Detect objects in videos

Primary LanguagePythonOtherNOASSERTION

Detect objects in videos

This can be useful if you're looking for something of interest in videos. For example, a stolen bike in hours of CCTV footage. It uses detr-resnet-101 by Carion et al., End-to-End Object Detection with Transformers, 2020.

Full citation:

@article{DBLP:journals/corr/abs-2005-12872,
  author    = {Nicolas Carion and
               Francisco Massa and
               Gabriel Synnaeve and
               Nicolas Usunier and
               Alexander Kirillov and
               Sergey Zagoruyko},
  title     = {End-to-End Object Detection with Transformers},
  journal   = {CoRR},
  volume    = {abs/2005.12872},
  year      = {2020},
  url       = {https://arxiv.org/abs/2005.12872},
  archivePrefix = {arXiv},
  eprint    = {2005.12872},
  timestamp = {Thu, 28 May 2020 17:38:09 +0200},
  biburl    = {https://dblp.org/rec/journals/corr/abs-2005-12872.bib},
  bibsource = {dblp computer science bibliography, https://dblp.org}
}

Installation

Install ffmpeg.
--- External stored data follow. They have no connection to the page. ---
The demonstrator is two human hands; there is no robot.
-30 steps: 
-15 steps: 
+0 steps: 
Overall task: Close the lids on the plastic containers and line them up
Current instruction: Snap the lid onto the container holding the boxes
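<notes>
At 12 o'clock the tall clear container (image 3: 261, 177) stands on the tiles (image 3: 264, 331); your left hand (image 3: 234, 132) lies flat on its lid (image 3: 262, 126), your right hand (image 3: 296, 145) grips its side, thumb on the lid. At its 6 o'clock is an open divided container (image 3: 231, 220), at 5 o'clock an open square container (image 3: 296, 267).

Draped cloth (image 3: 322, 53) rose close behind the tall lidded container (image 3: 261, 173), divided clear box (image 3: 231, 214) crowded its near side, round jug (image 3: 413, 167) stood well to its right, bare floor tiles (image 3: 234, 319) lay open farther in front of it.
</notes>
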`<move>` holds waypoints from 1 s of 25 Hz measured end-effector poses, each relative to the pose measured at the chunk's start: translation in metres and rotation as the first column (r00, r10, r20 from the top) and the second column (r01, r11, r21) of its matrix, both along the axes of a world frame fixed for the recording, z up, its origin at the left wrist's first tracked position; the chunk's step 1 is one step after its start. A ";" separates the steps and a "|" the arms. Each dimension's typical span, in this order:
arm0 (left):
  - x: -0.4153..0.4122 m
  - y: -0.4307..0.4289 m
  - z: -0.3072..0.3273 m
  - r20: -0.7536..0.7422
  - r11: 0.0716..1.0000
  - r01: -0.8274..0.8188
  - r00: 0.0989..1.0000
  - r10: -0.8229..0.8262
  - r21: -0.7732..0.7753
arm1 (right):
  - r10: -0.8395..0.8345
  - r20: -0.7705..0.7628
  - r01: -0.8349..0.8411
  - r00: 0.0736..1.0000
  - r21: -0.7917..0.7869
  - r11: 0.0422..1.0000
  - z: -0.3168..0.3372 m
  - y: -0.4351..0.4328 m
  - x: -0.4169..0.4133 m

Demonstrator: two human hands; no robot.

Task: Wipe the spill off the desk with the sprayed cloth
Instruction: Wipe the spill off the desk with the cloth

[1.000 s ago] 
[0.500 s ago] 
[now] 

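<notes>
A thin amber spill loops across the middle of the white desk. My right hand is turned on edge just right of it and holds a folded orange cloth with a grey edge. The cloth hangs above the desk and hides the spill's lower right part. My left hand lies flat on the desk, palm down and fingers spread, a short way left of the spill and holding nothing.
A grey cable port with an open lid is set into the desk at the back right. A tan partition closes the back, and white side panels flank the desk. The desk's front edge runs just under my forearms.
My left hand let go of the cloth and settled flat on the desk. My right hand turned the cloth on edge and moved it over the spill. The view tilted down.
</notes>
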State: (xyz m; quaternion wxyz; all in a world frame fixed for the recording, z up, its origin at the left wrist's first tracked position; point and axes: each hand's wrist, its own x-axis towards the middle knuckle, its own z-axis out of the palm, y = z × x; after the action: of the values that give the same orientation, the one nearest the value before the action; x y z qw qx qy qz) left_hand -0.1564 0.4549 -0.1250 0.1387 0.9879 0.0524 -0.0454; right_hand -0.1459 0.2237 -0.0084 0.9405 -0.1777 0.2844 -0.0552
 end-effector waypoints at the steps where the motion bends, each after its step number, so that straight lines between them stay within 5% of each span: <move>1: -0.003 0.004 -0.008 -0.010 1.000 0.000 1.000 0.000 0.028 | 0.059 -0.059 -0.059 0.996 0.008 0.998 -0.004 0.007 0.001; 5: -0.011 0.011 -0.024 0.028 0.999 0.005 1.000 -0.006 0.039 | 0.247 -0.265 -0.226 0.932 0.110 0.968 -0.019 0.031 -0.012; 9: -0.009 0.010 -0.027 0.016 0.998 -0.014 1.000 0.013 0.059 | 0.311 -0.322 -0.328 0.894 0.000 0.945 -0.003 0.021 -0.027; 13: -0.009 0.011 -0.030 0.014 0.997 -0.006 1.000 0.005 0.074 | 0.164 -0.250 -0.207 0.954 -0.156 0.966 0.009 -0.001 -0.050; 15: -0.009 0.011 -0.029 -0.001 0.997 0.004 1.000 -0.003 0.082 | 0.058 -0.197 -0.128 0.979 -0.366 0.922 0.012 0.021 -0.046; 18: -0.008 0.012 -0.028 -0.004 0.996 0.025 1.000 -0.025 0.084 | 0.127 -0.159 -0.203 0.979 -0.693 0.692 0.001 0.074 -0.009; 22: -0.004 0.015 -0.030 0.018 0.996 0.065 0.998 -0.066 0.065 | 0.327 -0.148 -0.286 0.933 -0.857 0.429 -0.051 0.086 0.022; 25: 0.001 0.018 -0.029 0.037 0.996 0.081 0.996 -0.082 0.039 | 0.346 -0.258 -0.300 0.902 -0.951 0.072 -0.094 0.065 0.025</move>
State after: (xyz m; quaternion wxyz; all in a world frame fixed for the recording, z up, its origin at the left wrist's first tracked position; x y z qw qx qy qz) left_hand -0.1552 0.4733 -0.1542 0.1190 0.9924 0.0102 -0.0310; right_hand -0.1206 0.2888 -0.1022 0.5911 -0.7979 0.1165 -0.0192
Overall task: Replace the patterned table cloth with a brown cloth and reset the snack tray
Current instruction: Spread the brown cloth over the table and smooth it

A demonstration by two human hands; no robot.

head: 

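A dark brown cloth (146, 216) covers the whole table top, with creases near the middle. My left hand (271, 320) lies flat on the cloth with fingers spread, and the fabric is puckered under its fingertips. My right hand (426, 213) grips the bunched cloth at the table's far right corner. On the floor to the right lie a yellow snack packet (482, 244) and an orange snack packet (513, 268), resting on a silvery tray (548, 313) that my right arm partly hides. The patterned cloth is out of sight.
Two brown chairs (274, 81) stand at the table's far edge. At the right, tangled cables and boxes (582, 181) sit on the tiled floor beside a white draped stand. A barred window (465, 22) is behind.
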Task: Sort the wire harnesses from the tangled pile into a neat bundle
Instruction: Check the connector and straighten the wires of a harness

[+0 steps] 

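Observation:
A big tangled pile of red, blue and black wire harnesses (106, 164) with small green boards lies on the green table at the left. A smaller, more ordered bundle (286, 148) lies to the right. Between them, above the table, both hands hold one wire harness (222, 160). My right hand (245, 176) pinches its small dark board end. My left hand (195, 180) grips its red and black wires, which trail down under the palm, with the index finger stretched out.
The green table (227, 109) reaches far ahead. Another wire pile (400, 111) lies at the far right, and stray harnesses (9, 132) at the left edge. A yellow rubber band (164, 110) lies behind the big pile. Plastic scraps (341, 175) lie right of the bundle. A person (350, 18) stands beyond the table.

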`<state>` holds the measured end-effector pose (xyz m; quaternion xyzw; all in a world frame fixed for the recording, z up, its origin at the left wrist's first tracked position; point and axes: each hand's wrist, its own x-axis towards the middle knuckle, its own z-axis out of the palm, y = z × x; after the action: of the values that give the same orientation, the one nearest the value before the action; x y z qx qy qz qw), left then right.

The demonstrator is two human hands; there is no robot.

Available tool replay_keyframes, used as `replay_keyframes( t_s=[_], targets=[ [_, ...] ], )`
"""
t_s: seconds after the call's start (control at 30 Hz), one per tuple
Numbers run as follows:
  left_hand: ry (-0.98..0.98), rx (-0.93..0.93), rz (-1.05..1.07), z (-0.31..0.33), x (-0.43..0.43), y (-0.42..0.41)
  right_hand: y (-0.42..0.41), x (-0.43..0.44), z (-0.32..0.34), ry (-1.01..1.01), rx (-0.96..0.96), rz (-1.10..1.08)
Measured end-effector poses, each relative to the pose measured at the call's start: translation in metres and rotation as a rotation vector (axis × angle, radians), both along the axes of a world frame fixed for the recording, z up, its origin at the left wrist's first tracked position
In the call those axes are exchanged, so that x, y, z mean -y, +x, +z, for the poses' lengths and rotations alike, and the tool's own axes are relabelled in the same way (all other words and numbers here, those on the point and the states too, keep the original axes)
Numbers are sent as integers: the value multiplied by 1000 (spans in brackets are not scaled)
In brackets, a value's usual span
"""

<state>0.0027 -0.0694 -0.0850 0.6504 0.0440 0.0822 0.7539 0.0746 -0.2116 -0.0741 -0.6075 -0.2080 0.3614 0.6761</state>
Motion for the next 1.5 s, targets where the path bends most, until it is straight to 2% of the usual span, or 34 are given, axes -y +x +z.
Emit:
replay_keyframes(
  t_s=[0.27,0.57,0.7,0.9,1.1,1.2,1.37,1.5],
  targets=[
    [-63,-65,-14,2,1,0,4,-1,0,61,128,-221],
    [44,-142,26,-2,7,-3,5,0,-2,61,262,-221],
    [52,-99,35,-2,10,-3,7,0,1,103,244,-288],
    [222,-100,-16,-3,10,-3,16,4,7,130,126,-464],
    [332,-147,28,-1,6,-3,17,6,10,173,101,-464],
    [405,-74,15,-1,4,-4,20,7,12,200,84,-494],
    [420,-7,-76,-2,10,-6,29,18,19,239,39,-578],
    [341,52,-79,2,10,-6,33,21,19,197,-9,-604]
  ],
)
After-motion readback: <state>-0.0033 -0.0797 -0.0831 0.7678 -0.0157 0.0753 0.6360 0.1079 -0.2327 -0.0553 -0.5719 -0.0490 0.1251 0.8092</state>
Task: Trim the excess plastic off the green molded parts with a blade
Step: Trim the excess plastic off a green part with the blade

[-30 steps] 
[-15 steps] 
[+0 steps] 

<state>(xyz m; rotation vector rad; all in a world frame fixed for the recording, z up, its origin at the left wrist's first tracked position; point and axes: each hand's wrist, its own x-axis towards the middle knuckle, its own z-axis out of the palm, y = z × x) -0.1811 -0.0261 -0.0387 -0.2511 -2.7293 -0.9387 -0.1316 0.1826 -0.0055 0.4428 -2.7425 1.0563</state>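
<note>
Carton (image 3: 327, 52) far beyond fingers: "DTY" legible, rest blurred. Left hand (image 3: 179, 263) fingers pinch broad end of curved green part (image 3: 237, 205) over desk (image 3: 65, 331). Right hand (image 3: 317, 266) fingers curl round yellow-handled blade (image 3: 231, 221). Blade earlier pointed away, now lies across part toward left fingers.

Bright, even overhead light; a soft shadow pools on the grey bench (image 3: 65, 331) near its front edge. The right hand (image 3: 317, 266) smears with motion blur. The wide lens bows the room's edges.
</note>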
For example, on Linux with apt:

sudo apt update
sudo apt install ffmpeg --yes

Make sure you have Python 3.10. Next, install Poetry. Then:

git clone https://github.com/sbalian/video-object-detector.git
cd video-object-detector/
poetry install

This installs the Python package, its dependencies and the object-detect CLI tool in a virtual environment managed by Poetry.

Usage

There are three steps: frame extraction, image classification, and showing the images containing the class of interest.

1 Frame extraction

To extract frames from myvideo.mp4 in your working directory:

poetry run object-detect extract-frames myvideo.mp4 frames/

This will extract frames into frames/. The frames are saved as JPEGs by default.

2 Image classification

To classify all the images in frames/:

poetry run object-detect detect frames/

The prediction results are written to predictions.jsonl. Each line in this JSONL contains the prediction result for a single frame.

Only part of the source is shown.